In order to overcome the deficiencies of existing adsorbents, the purpose of this invention is to provide a high-performance method for preparing a composite carbon material for the treatment of acid dye wastewater, in order to solve the dye wastewater in the prior art, especially the difficulty in decolorizing acid dye wastewater. Unable to meet emission standards and other technical problems.

The purpose of the present invention is achieved through the following technical solutions.

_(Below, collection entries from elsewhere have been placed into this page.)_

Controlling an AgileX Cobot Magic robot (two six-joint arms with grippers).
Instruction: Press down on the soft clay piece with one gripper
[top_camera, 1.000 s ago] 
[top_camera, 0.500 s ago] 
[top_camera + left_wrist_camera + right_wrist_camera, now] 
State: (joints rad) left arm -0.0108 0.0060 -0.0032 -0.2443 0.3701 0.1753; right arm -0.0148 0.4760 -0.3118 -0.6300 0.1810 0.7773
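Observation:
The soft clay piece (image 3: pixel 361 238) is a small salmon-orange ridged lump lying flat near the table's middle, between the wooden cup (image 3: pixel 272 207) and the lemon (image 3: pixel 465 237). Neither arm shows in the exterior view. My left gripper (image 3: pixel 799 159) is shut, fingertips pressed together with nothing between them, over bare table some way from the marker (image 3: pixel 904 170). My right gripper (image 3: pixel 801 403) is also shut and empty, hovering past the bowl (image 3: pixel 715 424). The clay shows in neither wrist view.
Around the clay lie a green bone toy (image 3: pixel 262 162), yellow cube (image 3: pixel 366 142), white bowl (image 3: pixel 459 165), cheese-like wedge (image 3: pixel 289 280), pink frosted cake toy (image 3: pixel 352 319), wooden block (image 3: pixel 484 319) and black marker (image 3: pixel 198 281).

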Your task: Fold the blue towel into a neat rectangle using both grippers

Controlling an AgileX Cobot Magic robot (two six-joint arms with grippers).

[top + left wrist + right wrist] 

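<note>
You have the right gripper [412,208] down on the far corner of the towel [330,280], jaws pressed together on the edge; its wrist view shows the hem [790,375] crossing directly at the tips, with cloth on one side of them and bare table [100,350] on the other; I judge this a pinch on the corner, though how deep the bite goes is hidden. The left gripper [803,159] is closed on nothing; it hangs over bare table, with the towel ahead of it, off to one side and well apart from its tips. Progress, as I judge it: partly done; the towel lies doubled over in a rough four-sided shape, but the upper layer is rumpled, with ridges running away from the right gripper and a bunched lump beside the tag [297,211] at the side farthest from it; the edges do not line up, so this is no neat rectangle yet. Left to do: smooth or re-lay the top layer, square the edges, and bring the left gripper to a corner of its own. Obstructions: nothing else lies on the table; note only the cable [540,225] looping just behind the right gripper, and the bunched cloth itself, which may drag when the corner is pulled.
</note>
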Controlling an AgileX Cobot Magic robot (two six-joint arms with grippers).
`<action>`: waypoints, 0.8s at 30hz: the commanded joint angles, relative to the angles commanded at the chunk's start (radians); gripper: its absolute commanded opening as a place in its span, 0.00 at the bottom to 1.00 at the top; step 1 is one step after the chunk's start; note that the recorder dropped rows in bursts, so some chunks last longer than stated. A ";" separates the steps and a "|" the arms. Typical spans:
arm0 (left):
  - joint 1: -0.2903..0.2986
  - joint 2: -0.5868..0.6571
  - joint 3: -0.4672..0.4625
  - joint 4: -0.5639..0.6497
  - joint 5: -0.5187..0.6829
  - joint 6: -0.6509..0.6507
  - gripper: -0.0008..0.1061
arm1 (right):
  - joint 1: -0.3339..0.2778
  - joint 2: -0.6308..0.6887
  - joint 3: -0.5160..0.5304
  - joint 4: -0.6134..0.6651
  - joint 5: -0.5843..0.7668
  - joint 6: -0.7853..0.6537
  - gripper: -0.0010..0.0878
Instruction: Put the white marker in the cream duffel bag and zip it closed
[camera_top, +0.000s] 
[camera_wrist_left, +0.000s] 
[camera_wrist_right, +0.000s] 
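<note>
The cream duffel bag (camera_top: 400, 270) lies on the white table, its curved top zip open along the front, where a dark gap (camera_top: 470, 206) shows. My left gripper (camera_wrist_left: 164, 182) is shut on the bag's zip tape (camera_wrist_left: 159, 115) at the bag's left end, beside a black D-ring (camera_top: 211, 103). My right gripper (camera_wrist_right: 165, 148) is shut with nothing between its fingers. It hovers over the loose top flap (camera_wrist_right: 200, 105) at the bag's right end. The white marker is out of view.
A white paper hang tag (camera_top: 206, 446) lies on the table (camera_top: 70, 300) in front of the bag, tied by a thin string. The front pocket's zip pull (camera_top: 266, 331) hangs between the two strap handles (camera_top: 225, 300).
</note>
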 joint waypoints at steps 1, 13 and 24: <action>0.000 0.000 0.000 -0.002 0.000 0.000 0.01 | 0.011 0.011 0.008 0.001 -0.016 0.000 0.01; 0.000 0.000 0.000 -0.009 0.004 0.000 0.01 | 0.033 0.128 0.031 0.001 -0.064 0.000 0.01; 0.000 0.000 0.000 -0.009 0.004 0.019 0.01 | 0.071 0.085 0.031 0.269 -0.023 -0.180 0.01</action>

The invention provides a method for preparing a composite carbon material for acid dye wastewater treatment. The method aims at acid dye molecules with large molecular sizes, firstly prepares porous carbon containing a large number of mesopores, and then grafts polyamide on the surface of the porous carbon Amine (PAMAM), finally makes acid dye adsorbent, concrete steps are as follows:

(1) Pretreatment of reactants: put coal tar pitch into a mortar, add nano-magnesium oxide and mix evenly, then add potassium hydroxide that has been ground to powder, and mix evenly to obtain reactants.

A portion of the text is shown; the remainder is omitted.